Sitting there in church, staring at the preacher without hearing a word the man was saying, Sara had felt Jeffrey’s gaze on the back of her neck. There was a heat from the intensity of his stare that caused a warm flush to come over her. Despite the fact that she was sitting in church with her mother on one side of her and Tessa and her father on the other, Sara had felt her body responding to the look Jeffrey had given her. There was something about this time of year that turned her into a completely different person.

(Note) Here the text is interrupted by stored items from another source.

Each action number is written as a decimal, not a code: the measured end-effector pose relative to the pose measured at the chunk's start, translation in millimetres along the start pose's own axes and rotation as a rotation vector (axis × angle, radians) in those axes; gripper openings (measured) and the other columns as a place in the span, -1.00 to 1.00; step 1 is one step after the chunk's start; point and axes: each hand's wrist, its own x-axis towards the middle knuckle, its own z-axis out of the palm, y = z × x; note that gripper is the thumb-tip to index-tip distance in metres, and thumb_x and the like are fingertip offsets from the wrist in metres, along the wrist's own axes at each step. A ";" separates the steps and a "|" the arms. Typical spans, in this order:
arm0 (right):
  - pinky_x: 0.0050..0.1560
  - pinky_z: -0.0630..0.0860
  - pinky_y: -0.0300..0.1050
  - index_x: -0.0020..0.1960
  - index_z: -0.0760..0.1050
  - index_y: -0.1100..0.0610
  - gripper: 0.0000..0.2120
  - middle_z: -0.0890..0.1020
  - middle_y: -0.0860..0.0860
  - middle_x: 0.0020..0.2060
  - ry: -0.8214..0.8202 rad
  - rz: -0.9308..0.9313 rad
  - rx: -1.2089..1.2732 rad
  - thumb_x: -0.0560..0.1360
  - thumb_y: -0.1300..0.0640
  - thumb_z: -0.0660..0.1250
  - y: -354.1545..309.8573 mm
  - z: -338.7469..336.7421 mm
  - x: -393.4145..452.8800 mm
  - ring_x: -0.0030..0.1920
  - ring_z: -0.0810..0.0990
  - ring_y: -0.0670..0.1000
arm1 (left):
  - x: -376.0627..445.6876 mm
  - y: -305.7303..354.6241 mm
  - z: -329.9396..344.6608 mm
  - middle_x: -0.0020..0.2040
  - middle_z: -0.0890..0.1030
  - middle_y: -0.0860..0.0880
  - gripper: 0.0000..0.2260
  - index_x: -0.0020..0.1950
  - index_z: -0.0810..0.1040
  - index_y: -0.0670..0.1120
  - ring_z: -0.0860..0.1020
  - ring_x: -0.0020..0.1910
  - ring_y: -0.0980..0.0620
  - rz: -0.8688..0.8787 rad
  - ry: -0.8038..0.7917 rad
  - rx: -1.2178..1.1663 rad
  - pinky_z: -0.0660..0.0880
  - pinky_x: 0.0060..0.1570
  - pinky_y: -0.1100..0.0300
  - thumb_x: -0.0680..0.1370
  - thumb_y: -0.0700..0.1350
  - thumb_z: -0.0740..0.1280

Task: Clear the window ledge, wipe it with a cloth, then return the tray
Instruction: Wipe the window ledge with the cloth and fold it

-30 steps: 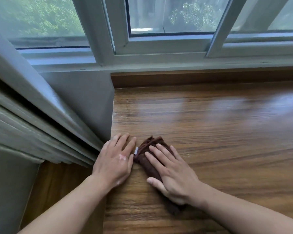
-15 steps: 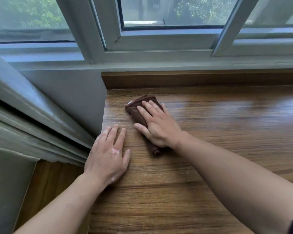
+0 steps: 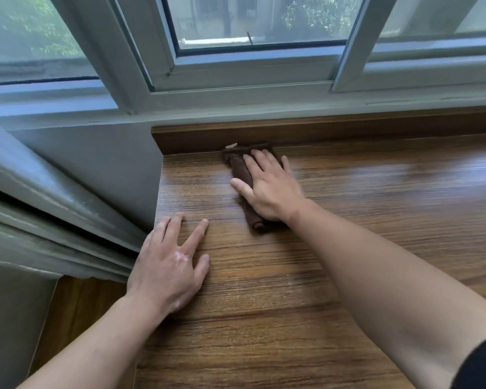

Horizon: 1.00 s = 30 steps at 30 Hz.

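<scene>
Cloth (image 3: pixel 243 178): dark brown, folded long, lying on the ledge (image 3: pixel 376 220) with its far end touching the ledge's back upstand. Judgement: wiping step; keep pressure even and run strokes parallel to the upstand. Right hand (image 3: pixel 270 189) flat on cloth, fingers spread, arm extended. Left hand (image 3: pixel 169 265) splayed, empty, bracing at the ledge's left edge.

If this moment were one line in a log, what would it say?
step: wiping | right hand: flat on cloth at ledge back edge | left hand: flat on ledge | tray: not in view
</scene>
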 end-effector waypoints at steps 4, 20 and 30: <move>0.57 -0.10 0.24 0.62 0.08 0.03 -0.19 0.12 0.05 0.62 -0.001 0.123 -0.027 0.55 -0.44 -0.20 43.8 -12.4 -23.5 0.61 -0.01 0.06 | -0.1 -3.6 0.1 0.54 0.27 -0.21 -0.35 0.64 0.13 0.13 0.23 0.52 -0.19 0.008 -0.037 0.013 0.20 0.54 -0.13 0.58 0.32 -0.12; 0.57 -0.04 0.22 0.63 0.08 0.07 -0.14 0.10 0.17 0.61 0.019 0.498 -0.028 0.53 -0.46 -0.18 118.4 -32.1 -108.8 0.60 0.02 0.18 | -3.3 -14.3 -1.8 0.63 0.13 -0.12 -0.28 0.64 -0.01 0.19 0.07 0.60 -0.10 0.014 -0.080 -0.038 0.02 0.60 -0.03 0.50 0.39 -0.26; 0.58 -0.05 0.20 0.62 0.10 -0.07 -0.24 0.17 0.09 0.61 -0.047 0.109 -0.048 0.53 -0.40 -0.18 -59.0 8.2 -132.2 0.60 0.05 0.19 | -5.9 -14.6 -4.5 0.66 0.05 -0.12 -0.32 0.65 -0.04 0.17 0.03 0.60 -0.12 0.035 -0.083 -0.050 -0.05 0.60 0.01 0.55 0.36 -0.20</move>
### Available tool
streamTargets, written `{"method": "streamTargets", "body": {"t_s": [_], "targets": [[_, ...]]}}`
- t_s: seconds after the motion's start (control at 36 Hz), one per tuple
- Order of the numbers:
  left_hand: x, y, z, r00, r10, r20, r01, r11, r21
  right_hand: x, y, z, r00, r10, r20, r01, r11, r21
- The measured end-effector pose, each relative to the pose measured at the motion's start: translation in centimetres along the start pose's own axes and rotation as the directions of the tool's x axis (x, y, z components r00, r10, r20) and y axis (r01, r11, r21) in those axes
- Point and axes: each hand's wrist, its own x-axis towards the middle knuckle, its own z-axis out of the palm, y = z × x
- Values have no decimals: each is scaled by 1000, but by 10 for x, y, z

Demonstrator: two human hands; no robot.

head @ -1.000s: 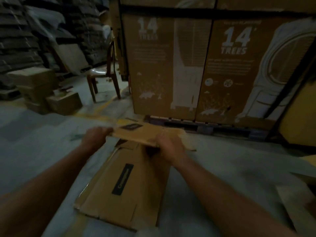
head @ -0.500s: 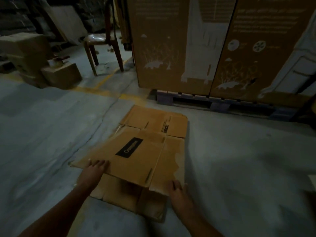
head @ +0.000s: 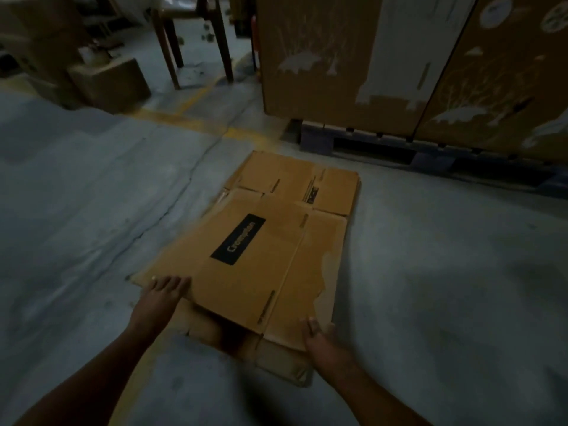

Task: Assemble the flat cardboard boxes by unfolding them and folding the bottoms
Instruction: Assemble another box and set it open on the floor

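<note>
**Both hands at near edge of top flat box, floor stack**

Top flat cardboard box lies on a stack of flattened boxes on the concrete floor, w/ black label face up, white lettering on it. Box runs away from the person, near edge closest to both hands, far edge toward the pallet.

Left hand is at the near-left corner of the top box. Fingers lie fairly straight on top of the cardboard, tips on the panel; thumb not clearly visible, so can't tell if it hooks under the edge. Right hand sits at the near-right corner, fingers on the board edge by the torn, pale patch of the right panel; whether they curl round the edge can't be told, too dark/blurred. Near edge of the top box looks slightly raised, dark gap under it between the hands, lower sheets showing beneath.

Behind: big printed cartons stand on the pallet, just past the stack's far end. Wooden chair legs upper left, a small closed carton beside them, well apart from the stack. Yellow floor line runs between.
</note>
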Motion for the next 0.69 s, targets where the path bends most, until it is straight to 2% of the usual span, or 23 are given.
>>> {"method": "streamTargets", "body": {"t_s": [0.08,0.19,0.31,0.39,0.42,0.44,0.5,0.58,0.69], "targets": [[-7,3,23,999,-23,-46,22,999,-23,10,-6,16,997,8,78,-9,1000,9],[-7,5,46,991,-112,70,115,993,-33,25,-16,30,994,-2,108,6,999,-33],[-4,27,69,982,-50,183,70,992,-106,35,-27,45,996,-22,92,35,989,-141],[-20,76,94,942,59,329,24,969,-244,42,-32,86,999,-43,-22,39,987,-155],[-26,97,105,924,108,367,7,954,-299,44,-33,103,995,-88,-43,80,984,-162],[-33,117,117,901,136,412,13,941,-339,46,-34,122,994,-112,-11,109,984,-143],[-41,150,137,893,98,440,75,930,-359,47,-36,147,989,-106,108,107,994,-10],[-40,176,145,899,-28,438,208,906,-370,49,-30,153,989,-97,109,85,990,109],[-31,183,142,868,-56,494,241,916,-320,53,-19,142,971,-106,214,43,958,284]]}}
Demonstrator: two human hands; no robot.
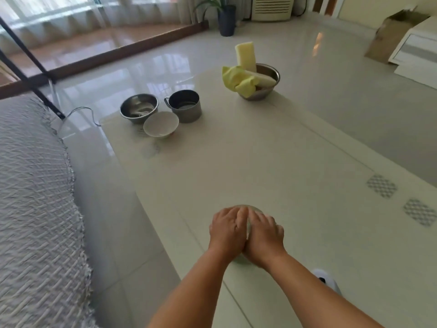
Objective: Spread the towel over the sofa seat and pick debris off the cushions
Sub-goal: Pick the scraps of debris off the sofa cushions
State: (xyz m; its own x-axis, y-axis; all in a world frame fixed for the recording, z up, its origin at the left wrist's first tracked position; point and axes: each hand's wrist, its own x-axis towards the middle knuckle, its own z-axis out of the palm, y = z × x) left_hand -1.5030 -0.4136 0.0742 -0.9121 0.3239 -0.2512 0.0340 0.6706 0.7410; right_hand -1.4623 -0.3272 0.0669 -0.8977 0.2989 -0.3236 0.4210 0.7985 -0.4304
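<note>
1. We see both hands side by side over a pale round bowl (254, 209) on the near end of a glossy cream table (260, 162). The left hand (228, 229) and right hand (264, 235) lie palm-down with fingers close together and curved over the bowl's rim; the thumb edges touch. We cannot tell whether they grip it, since the hands hide most of it.
2. The towel (35, 197) covers the sofa seat at the left: pale grey, woven in a raised herringbone, with a frayed fringe along its edge. It is well apart from the hands.
3. At the far end stand a steel bowl (139, 108), a white ceramic bowl (160, 125) and a steel mug (185, 105) with a handle, close together.
4. Farther right, another steel bowl (267, 76) holds a yellow cloth (236, 80) and an upright pale sponge (246, 55).
5. No writing is readable anywhere.
6. The table's middle is bare between the hands and the dishes. Shiny tiled floor (99, 185) separates the sofa from the table's left edge.
</note>
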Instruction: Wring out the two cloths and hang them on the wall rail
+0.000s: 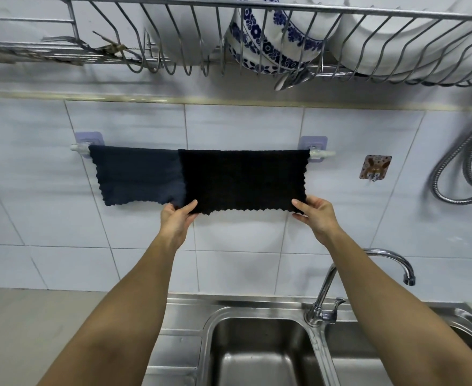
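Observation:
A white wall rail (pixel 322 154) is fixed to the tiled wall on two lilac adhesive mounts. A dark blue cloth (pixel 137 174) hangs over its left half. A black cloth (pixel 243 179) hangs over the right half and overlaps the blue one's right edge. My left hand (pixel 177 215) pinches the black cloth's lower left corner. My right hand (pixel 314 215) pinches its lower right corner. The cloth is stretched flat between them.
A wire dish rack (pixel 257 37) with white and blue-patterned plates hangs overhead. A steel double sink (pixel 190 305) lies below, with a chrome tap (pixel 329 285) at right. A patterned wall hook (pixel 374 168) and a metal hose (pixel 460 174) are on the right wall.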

She was actually fidgeting in her seat, thinking about Jeffrey touching her, the way his hands felt on her skin, when Cathy Linton jabbed her elbow into Sara’s ribs. Her mother’s expression said she knew exactly what was going through Sara’s mind at that moment and did not like it one bit. Cathy had crossed her arms angrily, her posture indicating she was resigning herself to the fact that Sara would go to hell for thinking about sex at the Primitive Baptist on Easter Sunday.

There was a prayer, then another hymn. After what seemed like an appropriate amount of time, Sara glanced over her shoulder to find Jeffrey again, only to see him with his head bent down to his chest as he slept. This was the problem with Jeffrey Tolliver, the idea of him was much better than the reality.